Марта слышит звуки, похожие на стон.
— Грусть и радость, поражение и победа — у него все это едино. Не о чем тосковать, незачем отчаиваться. Нет тайны. Не нужно бога. Там все. Ты понимаешь? Как в лунной ночи. Такая ночь — она как вселенная; она открывает нам небо и землю, в ее сиянии мы видим их красоту. И концерт D-dur — он тоже вселенная. В нем есть все. Классицизм, романтизм… то, что было, и то, что будет… в нем все, в нем — гармония!
Владик уговаривает:
— Тише, моя дорогая, тише. Не волнуйся.
Роза шепчет:
— Как же не волноваться, когда этот Губерман так играл! Счастливый, он мог, он сумел так сыграть, чтобы не уронить ни звука, чтобы выразить все. Потому что ты, конечно, понимаешь, какой это тяжкий, какой гнусный грех недоговаривать, скрадывать, калечить гармонию. Там у Брамса каждая нота важна. Каждая! Каждая! Каждая! Потому что каждая говорит все! Понимаешь?
Жутко от этого свистящего шепота. Владик стонет:
— Успокойся, ради бога…
— Как же успокоиться, — снова спрашивает Роза, — если я все чувствую, а сыграть не могу? Тогда, в ту ночь, я побежала за скрипкой; знаю, что должна играть, иначе со мной случится что-то страшное. Хочу этого Брамса, эту ночь, это все сыграть… и не могу, Владик, не могу! Пальцы не слушаются, ноты убегают, лезут одна на другую, никакого порядка, ритм хромает, на каждом шагу провал, все время чего-то недостает, чего-то самого важного! Ад, ад! Я думала, что сойду с ума, но, к счастью, лишилась сил — и заплакала.
Тишина; Роза плачет.
— Заплакала… и пришел Адам.
Розиных слов почти не слышно, Марта всем телом припадает к щели, чтобы уловить их.
— Пришел Адам… Ха, ха! — внезапно смеется Роза. — Пришел, и ему тоже захотелось гармонии… Захотелось всего — со мной! Он — со мной. Понимаешь? — Роза кричит. — Он — со мной!.. Чудная гармония, а?
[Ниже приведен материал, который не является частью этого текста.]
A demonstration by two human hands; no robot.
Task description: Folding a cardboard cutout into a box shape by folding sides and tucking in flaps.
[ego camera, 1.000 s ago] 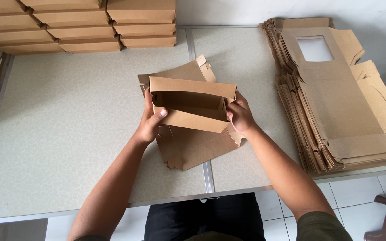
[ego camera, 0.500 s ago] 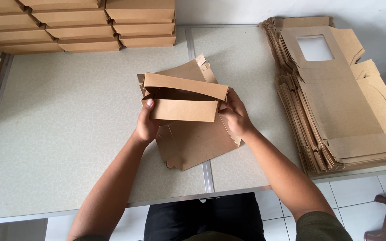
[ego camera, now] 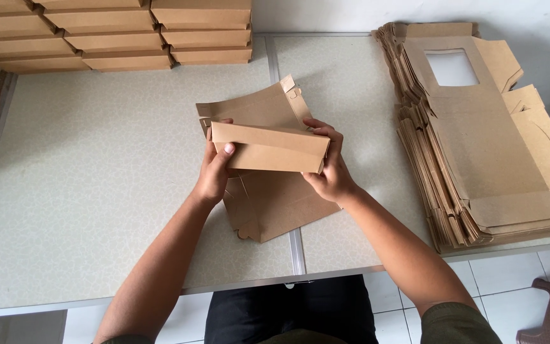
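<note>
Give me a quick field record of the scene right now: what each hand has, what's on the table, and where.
left hand: grips the left end of the brown cardboard box blank, thumb on the folded front panel
right hand: grips the blank's right end, fingers curled over the top edge
blank state: partly folded, front panel turned down, lower flap resting on the table
right of table: tall stack of flat blanks with window cut-outs
far left: rows of finished boxes
floor: white tiles

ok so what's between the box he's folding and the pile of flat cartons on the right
In the head view, only bare table top lies between the half-folded box and the stack of flat cartons; the right hand grips the box's near edge.
</note>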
Дверь не выдержала напора, Марта, дрожащая, в одной ночной сорочке, влетела в комнату и остановилась; кругом горели свечи, Роза сидела на диване, Владик обнимал ее обеими руками. Когда скрипнула дверь, оба вздрогнули и уставились на Марту испуганными глазами.
— Ах, ах, смотри, Владик, — дико вскрикнула Роза, — смотри — это она!